Inoxa
Journal d’Inoxa
(Petite cuillère en inox, qui en a gros)
Dimanche 17 août
Cher journal,
Elle m’a encore réveillée très tôt ce matin, et pourtant on est dimanche. 6h27. Elle m’a attrapée et elle m’a trempée directe dans le café brûlant, sans préambule. Après ça, elle m’a jeté dans l’évier. Aucun respect. Je me sens humiliée, de plus en plus humiliée.
Lundi 18 août — Réunion de crise dans le tiroir
Cher Journal,
Avec les copines, on en a assez. On souhaiterait un peu plus de respect, un peu plus d’humanité. C’est toujours les mêmes qui font le sale boulot. Nous, on est debout dès 6h du mat et on finit pas avant minuit. Et pendant ce temps-là, Auréa, mademoiselle la cuillère dorée, se pavane. Dorée, mon œil ! Elle n'est même pas en or véritable. D’ ailleurs, entre nous, on l’appelle la couverture de survie. Mais bon, notre patronne, elle, elle l’adore. C’est sa préférée. Elle la sort uniquement quand il y a des invités ou pour la plonger dans la mousse délicate et légère de son tiramisu à la con.
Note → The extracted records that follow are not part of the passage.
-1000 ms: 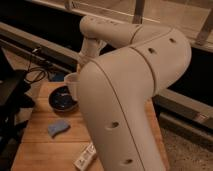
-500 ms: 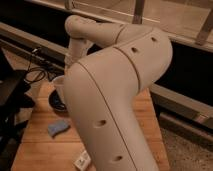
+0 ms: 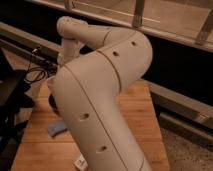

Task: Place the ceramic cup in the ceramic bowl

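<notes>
Wooden bench (image 3: 142, 117) screened by the white arm (image 3: 100, 95).
The claw is hidden behind it; its state cannot be told.

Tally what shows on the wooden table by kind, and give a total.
ceramic bowl: 1 (only its edge shows)
light blue sponge: 1
white bottle: 1 (partly shown)
ceramic cup: 0 in view
Total: 3
The gripper is not in view; the arm fills the middle of the picture and may hide more.
</notes>
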Robot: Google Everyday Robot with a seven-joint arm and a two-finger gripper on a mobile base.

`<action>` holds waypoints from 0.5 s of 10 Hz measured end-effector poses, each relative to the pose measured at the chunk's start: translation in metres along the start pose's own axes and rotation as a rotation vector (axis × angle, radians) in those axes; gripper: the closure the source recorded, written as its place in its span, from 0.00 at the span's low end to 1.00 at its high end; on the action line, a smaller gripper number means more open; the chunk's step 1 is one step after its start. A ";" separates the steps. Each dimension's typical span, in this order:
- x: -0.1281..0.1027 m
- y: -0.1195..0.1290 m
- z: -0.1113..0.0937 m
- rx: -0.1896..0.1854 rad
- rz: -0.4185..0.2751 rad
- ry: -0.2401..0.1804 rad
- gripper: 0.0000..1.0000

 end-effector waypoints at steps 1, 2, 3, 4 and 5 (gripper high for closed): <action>0.000 0.001 0.001 0.001 0.008 -0.007 1.00; 0.000 -0.003 0.000 -0.006 0.020 -0.029 1.00; -0.004 -0.009 -0.001 -0.026 0.029 -0.064 1.00; -0.015 -0.013 -0.002 -0.083 0.034 -0.090 1.00; -0.026 -0.015 0.000 -0.150 0.032 -0.096 1.00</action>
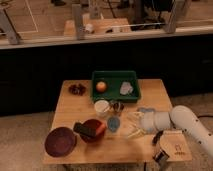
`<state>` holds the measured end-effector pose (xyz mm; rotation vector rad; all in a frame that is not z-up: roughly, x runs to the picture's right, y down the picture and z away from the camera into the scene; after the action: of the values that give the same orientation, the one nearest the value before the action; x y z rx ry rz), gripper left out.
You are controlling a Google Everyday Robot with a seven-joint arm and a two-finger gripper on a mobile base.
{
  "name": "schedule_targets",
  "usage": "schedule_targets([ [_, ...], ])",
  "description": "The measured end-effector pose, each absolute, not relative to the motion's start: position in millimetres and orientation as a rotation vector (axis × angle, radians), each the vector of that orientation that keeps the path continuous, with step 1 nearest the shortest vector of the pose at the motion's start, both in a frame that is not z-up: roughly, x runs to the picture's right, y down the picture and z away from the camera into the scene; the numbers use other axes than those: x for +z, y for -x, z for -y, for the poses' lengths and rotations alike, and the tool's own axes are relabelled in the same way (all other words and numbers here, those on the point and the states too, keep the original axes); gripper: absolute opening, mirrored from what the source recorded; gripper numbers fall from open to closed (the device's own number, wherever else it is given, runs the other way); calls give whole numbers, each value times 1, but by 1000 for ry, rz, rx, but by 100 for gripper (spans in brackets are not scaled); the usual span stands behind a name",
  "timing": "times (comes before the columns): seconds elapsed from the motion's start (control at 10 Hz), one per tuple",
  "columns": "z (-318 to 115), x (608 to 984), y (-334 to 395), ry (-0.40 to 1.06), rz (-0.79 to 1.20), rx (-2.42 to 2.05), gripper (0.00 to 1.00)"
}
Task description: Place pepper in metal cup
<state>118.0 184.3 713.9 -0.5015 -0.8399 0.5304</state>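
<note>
In the one view we see the arm (192, 124) cut off at the right edge. The pepper (100, 129) is hard to make out: a small orange-red patch in the red bowl (92, 140), lower centre, beside a black block (83, 129). The gripper (134, 124) hovers just right of the blue cup (114, 123), fingers spread, nothing between them. The metal cup (117, 106) stands at centre beside the white cup (102, 106); we cannot tell its contents. The green tray (114, 74) holds an orange fruit (101, 86) and a grey lump (126, 88).
</note>
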Motion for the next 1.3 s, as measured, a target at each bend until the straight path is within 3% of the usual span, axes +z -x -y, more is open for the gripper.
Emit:
schedule_targets([
  [1.3, -197, 755, -32, 572, 1040, 510, 80],
])
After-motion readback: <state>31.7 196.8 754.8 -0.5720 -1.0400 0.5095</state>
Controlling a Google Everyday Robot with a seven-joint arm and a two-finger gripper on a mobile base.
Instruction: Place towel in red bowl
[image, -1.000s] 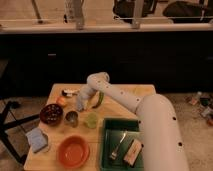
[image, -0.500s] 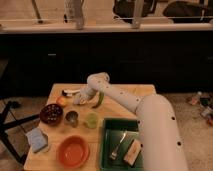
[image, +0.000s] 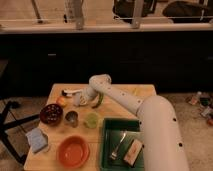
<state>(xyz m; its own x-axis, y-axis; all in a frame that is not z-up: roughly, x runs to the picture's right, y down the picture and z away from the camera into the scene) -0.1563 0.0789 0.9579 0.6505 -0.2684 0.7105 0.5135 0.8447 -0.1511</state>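
Observation:
The towel (image: 76, 98) is a small pale grey-blue lump at the back left of the wooden table (image: 55, 131), beside an orange (image: 61, 101). My gripper (image: 81, 97) is lowered onto its right side and is shut on it, with the towel still resting on the table. The red bowl (image: 73, 151) is wide, shallow and empty. It sits near the front edge, well in front of the gripper. My white arm (image: 125, 100) reaches in from the right.
A dark maroon bowl (image: 51, 114) stands left of a metal cup (image: 71, 118) and a green cup (image: 91, 120). A folded light-blue cloth (image: 38, 140) lies front left. A green tray (image: 107, 145) with a utensil and a sponge fills the front right. A green item (image: 98, 101) lies under the arm.
The gripper's fingers have closed on the towel. The arm has barely shifted and everything else on the table stays put.

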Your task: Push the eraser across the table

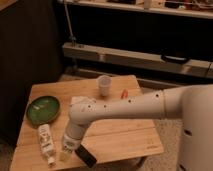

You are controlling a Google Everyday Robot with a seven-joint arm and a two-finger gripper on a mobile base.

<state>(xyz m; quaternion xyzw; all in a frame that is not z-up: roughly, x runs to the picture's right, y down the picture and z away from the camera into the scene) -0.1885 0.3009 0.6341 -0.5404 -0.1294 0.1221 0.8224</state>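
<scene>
The eraser (86,156), a small flat black block, lies near the front edge of the light wooden table (125,137). My gripper (67,151) hangs low over the table's front left, just left of the eraser and close to touching it. Its fingers are shut with nothing held between them. My white arm (130,106) reaches in from the right across the table's middle.
A green bowl (43,108) sits at the left. A white bottle (47,143) lies on its side just left of the gripper. A white cup (104,85) stands at the back, with an orange-red stick (124,93) to its right. Dark shelving lies behind.
</scene>
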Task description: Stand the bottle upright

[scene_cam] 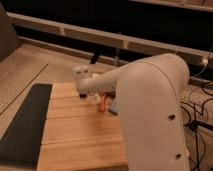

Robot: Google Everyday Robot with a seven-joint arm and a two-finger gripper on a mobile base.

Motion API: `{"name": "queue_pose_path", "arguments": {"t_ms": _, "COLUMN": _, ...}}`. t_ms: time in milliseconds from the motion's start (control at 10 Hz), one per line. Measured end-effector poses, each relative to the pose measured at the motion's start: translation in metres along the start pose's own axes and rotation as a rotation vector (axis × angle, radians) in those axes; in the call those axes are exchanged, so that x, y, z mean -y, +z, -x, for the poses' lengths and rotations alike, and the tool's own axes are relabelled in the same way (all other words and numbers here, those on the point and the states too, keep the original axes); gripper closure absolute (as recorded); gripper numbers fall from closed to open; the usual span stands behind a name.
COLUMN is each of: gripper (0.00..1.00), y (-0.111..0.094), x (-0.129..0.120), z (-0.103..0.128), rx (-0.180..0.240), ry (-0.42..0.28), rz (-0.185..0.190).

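Tool [86,93] low over the worktop [75,135] mid-frame; its grip I cannot tell, bottle unseen. Seemingly grasping; next, tip it upright.

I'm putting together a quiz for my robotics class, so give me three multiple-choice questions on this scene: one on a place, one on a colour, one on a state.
1. Where does the flat dark mat lie?
A) along the left side of the light wooden plank table
B) along its right side
C) hanging on the back wall

2. What colour is the thin stick-like thing beside the arm?
A) green
B) orange
C) black

3. How is the big white robot arm posed?
A) folded away from the table
B) lying on the floor
C) reaching over the table, its gripper low over the far part

Answers: 1 A, the mat runs down the table's left side; 2 B, it shows orange against the wood; 3 C, the arm stretches across the planks.
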Motion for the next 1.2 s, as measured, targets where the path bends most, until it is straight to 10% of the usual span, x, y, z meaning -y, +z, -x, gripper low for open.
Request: {"name": "queue_pose_path", "arguments": {"t_ms": 1200, "gripper": 1.00, "y": 0.0012, "x": -0.0038, "z": 0.0112, "rx": 0.048, "ry": -0.014, "rz": 0.006}}
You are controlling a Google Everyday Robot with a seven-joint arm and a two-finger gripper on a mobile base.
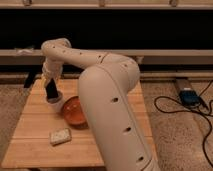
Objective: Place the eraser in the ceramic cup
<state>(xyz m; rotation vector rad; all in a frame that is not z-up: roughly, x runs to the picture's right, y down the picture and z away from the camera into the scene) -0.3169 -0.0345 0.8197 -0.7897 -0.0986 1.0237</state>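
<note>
My gripper [50, 88] hangs from the white arm over the back left of the wooden table [35, 127]. It is shut on the black eraser [50, 91], held upright. The eraser's lower end sits at the mouth of the small whitish ceramic cup [54, 104], which stands directly under the gripper. I cannot tell whether the eraser touches the cup's inside. The arm's large white body covers the table's right half.
A wide orange bowl [75, 111] stands just right of the cup, nearly touching it. A pale speckled block [60, 136] lies nearer the front. A blue device [189, 96] and black cables [172, 107] lie on the floor at the right. A dark rail runs behind the table.
</note>
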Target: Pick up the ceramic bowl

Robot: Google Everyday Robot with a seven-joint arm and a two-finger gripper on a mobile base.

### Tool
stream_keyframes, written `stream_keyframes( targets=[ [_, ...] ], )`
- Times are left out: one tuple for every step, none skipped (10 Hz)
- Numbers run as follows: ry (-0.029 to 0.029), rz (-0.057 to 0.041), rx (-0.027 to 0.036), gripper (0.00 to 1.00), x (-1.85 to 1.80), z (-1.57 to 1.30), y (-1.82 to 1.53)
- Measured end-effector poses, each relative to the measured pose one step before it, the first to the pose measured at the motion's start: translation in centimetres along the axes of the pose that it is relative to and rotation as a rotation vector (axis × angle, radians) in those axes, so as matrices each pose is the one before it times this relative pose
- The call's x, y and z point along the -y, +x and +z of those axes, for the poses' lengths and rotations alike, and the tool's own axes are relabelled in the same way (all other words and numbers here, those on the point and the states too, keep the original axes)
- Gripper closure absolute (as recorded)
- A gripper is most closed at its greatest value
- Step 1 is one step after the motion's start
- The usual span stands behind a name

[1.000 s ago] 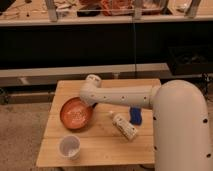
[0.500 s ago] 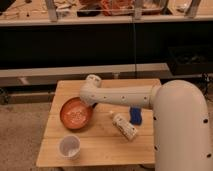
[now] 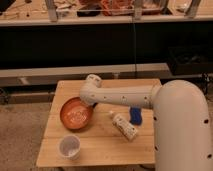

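The ceramic bowl [image 3: 75, 113] is wide and shallow, glossy orange inside with a darker rim. It sits on the left half of the small wooden table [image 3: 107, 149]. My white arm reaches in from the right and bends down over the table. At its end, the dark gripper [image 3: 93, 105] is at the bowl's right rim. The arm hides how it meets the rim.
A small white cup [image 3: 69, 147] stands upright near the table's front left corner. A white bottle [image 3: 125, 126] lies on its side right of the bowl, with a blue object [image 3: 135, 116] just behind it. A dark counter with cluttered shelves runs along the back.
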Motion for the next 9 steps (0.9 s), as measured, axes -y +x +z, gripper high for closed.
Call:
stream_keyframes(
  targets=[
    [-0.00005, -0.00367, -0.00124, 0.93, -0.016, -0.04, 0.03],
    [0.00087, -0.0052, -0.002, 0.93, 0.0, -0.019, 0.034],
    [0.0005, -0.00629, -0.00217, 0.93, -0.01, -0.033, 0.044],
    [0.00068, -0.00559, -0.00133, 0.93, 0.003, -0.004, 0.012],
    [0.0002, -0.00529, -0.00233, 0.93, -0.014, -0.058, 0.073],
    [0.00042, -0.00262, -0.00054, 0.93, 0.014, 0.01, 0.016],
    [0.00102, -0.00392, -0.00087, 0.93, 0.039, 0.036, 0.054],
    [0.00101, -0.00347, -0.00014, 0.93, 0.021, 0.05, -0.006],
    [0.00148, -0.00425, -0.00109, 0.93, 0.04, 0.07, 0.038]
  ],
)
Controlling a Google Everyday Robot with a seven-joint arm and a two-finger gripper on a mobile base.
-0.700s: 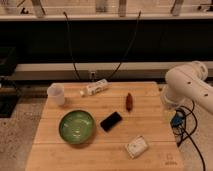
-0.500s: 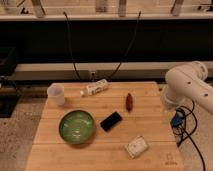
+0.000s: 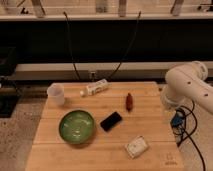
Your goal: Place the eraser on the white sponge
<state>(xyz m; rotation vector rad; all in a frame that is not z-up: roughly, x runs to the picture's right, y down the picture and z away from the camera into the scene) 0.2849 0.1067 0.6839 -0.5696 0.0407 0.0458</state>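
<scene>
The eraser [image 3: 111, 121], a flat black block, lies on the wooden table [image 3: 55, 155] near its middle, just right of the green bowl. The white sponge [image 3: 136, 146] rests flat near the front right, a short way from the eraser and apart from it. My white arm [image 3: 187, 87] is folded beside the table's right edge. The gripper [image 3: 176, 119] hangs below it, a dark shape off the table's right side, far from both objects and holding nothing.
A green bowl [image 3: 76, 126] sits front left, and a white cup [image 3: 56, 93] stands at the back left. A white bottle [image 3: 95, 88] lies on its side at the back. A slim reddish-brown object [image 3: 129, 101] lies right of centre. Cables [image 3: 192, 135] hang by the right edge.
</scene>
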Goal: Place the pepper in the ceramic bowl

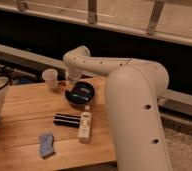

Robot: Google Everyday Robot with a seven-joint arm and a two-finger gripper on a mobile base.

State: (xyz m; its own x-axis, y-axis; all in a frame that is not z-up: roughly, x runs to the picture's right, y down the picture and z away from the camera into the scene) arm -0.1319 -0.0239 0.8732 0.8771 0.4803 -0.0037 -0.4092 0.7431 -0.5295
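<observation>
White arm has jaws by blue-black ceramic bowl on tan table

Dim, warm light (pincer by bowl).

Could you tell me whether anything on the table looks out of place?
Only the white labelled bottle, lying on its side before the glossy dark bowl; the pincer is at that bowl's far-left rim.

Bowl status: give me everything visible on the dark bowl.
The bowl is round, shallow, glossy blue-black, ceramic by its look. It sits upright on the wooden table. The gripper is at its rim on the side of a white cup, which stands apart; contact cannot be told. A white bottle lies just in front. Contents unclear.
</observation>
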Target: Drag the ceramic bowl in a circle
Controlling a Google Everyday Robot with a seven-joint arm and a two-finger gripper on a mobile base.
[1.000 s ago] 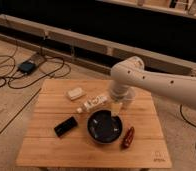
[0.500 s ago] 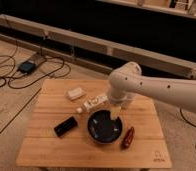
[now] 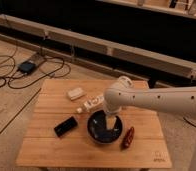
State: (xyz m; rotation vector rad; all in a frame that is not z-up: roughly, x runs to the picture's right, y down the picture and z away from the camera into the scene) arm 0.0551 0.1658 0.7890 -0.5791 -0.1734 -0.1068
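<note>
The ceramic bowl [image 3: 104,129] is large, round and glossy black with a dark bluish inside. It sits on the wooden table [image 3: 46,140], right of centre. My white arm comes in from the right and bends down over the bowl. My gripper [image 3: 111,123] reaches down inside the bowl, near its back right part.
A flat black rectangular box [image 3: 65,126] lies left of the bowl. A small white block [image 3: 75,93] and a white bottle-like item [image 3: 92,103] lie behind it. A dark red object [image 3: 128,137] lies right of the bowl. Cables and a device [image 3: 27,67] lie on the floor at left.
The arm has swung down and left over the bowl, and the gripper has dropped into it. The bowl stays in about the same place.
</note>
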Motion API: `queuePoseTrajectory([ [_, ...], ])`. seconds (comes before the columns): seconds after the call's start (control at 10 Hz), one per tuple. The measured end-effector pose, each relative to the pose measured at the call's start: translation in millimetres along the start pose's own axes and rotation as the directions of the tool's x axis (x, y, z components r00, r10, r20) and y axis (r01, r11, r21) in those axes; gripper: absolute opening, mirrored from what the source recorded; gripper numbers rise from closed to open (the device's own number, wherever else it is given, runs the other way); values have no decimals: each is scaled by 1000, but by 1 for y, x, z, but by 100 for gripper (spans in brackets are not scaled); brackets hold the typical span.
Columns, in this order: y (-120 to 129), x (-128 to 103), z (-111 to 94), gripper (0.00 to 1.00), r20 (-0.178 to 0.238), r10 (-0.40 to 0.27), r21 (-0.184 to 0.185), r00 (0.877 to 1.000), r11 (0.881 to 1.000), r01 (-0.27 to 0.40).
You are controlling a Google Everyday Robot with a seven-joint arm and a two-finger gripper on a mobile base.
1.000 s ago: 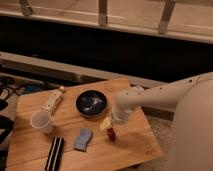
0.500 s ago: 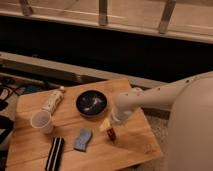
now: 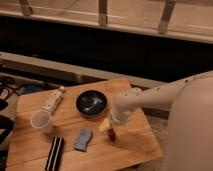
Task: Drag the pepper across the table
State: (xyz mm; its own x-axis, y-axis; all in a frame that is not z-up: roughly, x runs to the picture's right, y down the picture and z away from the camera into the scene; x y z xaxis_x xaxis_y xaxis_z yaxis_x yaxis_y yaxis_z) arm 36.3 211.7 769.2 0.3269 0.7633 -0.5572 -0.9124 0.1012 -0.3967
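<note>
We see gripper point(image 3: 107, 127) low over table point(image 3: 136, 141), touching pepper point(image 3: 112, 134), sponge point(image 3: 83, 139) beside; grip state we can't tell.

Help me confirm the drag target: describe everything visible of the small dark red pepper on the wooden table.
The small, slim, dark red pepper lies on the light brown wooden plank table, in its front right part, right of the blue sponge and in front of the round black bowl. Only its lower end shows; the white arm's gripper sits directly over its upper end, covering it. Whether they touch cannot be told.
</note>
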Motion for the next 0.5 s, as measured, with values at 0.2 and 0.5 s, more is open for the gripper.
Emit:
queuePoseTrajectory([
  [0.2,0,0,1,80,17,1,14,1000,1000,-1],
  [0.5,4,-3,7,80,10,-18,28,1000,999,18],
])
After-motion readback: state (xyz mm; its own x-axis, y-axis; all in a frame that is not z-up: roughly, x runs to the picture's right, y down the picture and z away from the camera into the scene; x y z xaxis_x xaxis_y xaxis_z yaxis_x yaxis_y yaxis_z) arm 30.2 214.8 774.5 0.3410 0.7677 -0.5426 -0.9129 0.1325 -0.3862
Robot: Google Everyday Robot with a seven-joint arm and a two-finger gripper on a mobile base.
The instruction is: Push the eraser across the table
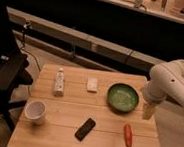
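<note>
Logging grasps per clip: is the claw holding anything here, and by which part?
Nothing appears held. The claw hangs beside the green bowl at the edge of the table, apart from the eraser, which lies flat near the front edge.

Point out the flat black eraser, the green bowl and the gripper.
flat black oblong eraser [85,129]: camera view, centre of its top face.
round green bowl [122,98]: camera view, bare inner floor.
gripper [147,112]: camera view, lower end, beside the bowl.

Likely a robotics lab or office corner: a white robot arm [171,80] by a plank tabletop [67,135], its claw [147,111] over one end; a black office chair [4,77] alongside, a cable [33,56] on bare floor [173,127].
</note>
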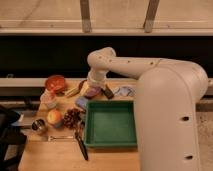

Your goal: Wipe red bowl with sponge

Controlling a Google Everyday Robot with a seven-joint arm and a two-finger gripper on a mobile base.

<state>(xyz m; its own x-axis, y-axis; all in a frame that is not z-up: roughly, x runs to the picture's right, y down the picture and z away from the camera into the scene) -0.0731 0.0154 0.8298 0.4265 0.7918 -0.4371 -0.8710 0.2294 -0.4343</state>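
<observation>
The gripper (95, 86) is a little above the middle of the frame, low over the table (55, 155). The end of the arm hides most of it. A purple bowl (91, 94) peeks out from under it. The robot's big white body (170, 120) is cut off at the right and bottom edges. A dark thing (7, 131) at the lower left edge is too blurry to name.
</observation>
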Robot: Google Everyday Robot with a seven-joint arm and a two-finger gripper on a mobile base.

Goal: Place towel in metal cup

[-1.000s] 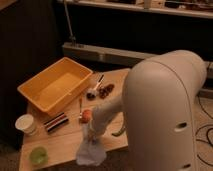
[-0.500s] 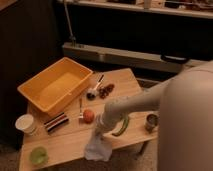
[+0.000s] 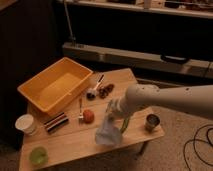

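Dimly lit wooden table (image 3: 70,145), with metal cup (image 3: 152,122) near its front right corner. Above the table's front edge, gripper (image 3: 113,111) with jaws pinched on the towel (image 3: 108,132), limp and dangling. Carry rightward, lift the hanging tail clear of the rim, centre over the dark mouth, then lower slowly, feeding folds inside before letting go.

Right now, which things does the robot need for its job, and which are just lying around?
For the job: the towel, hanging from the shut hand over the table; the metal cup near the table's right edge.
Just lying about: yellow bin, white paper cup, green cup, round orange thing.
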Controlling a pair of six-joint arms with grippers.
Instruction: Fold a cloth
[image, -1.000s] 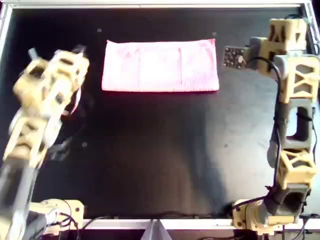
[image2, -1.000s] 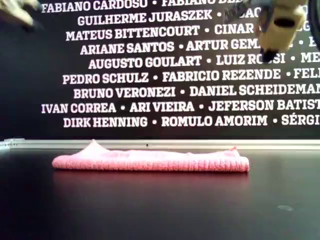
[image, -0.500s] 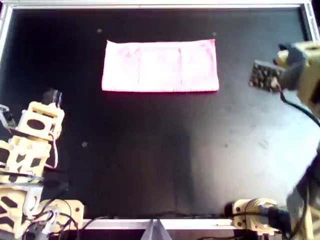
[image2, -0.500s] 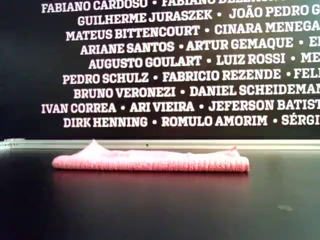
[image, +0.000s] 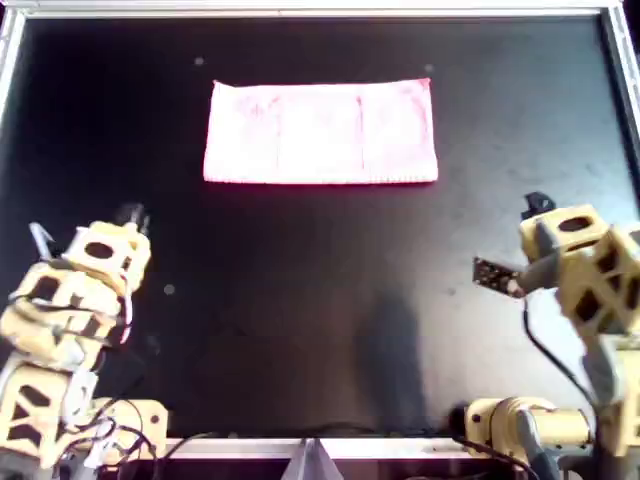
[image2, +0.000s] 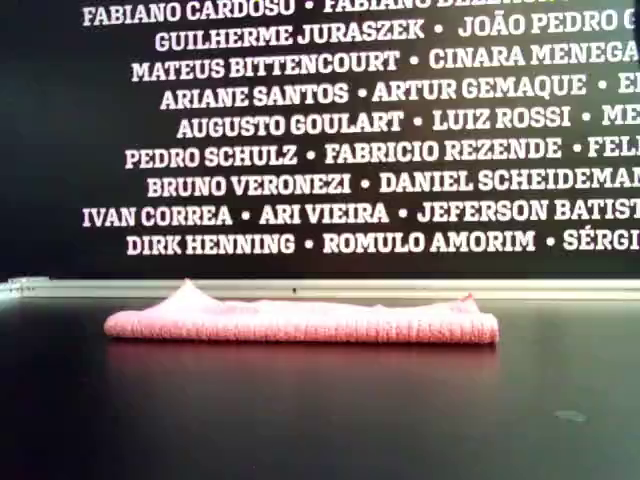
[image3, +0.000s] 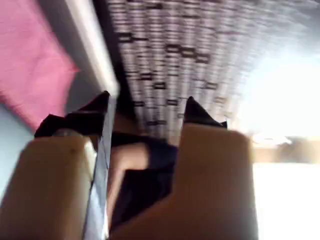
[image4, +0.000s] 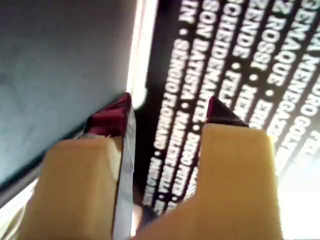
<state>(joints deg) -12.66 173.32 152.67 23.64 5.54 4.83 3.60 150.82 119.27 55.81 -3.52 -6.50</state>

ça me rend complètement marteau !!!
J’EN PEUX PLUS.
ON EN PEUT PLUS
Avec les copines, c’est décidé : on va faire GRÈVE.
Mardi 19 août
Cher journal,
Je crois qu’il faut se méfier des grandes cuillères. J’ai l’impression qu’il y en a une qui a tout cafté à la patronne. Je ne sais pas pourquoi, mais je sens qu’il y a un truc qui cloche. La patronne n’a pas eu besoin de nous aujourd’hui. On était au chômage. J’aime pas ça. Ça sent pas bon du tout.
Jeudi 20 août
Cher journal,
Notre patronne est complètement givrée ! Aujourd’hui, elle nous a tous mis, et quand je dis tous, c’est vraiment tout le tiroir : les couteaux, les fourchettes, les économes, les louches, alors elles, elles n’ont rien compris à ce qui se passait, elles sont toujours à l’ouest de toute manière ces grosses feignasses, elles bossent 3 fois l’an et elles en font tout un fromage parce qu’elles, attention, je cite “détestent sentir le choux fleur”. Bref je m’égare. La patronne nous a donc tous convoqués ce matin et ni une ni deux, bam dans le lave-vaisselle avec une bonne giclée de vinaigre blanc dans la gueule ! Alors qu’on était même pas sales ! Et après ça, elle a fait le tri, plusieurs d’entre nous sont parties à la poubelle. J’ai même entendu la patronne dire en parlant de l’une d’entre nous “oh ben dis donc elle a mal vieilli elle”. Non mais oh, elle s’est regardée dans le miroir !?!?!?
Vendredi 21 août
Aujourd’hui la patronne part en pique nique. T'imagines que nous aussi ? Que nenni ! Pour l’occasion elle achète des cuillères en plastique jetables ! Merci pour la planète ! De toute manière, nous on sort jamais, on est bonnes qu’à rester à la maison. Jamais de week-end ! Jamais de vacances !
Samedi 22 août
Les copines ne veulent plus faire grève. L’épisode du tri les a calmées. Mais moi, je ne vais pas en rester là ! Je ne suis pas une trouillarde !
Avant d’appartenir à la patronne, j’ai eu une vie. J’étais avec Joseph. On s’était rencontré à un petit déjeuner, il m’avait mise dans sa poche discrètement et il m’avait emmenée dans sa cellule. On ne s'était plus quittés après ça. Pendant plus d’un an, on a creusé un tunnel pour son évasion. Joseph, c’était un chic type. Il aurait pu me laisser en cellule, mais non il m’a emmenée avec lui ! Les plus belles années de ma vie. On n’arrêtait pas de voyager. On dormait à la belle étoile. Et puis un jour, y’a eu cette fille. Au début, elle ne faisait pas attention à moi, et un matin, je me suis retrouvée dans un carton direction Emmaüs et j’ai atterri chez la patronne. Alors faut qu’elle se calme celle-là parce que moi, Joseph, je le retrouve quand je veux.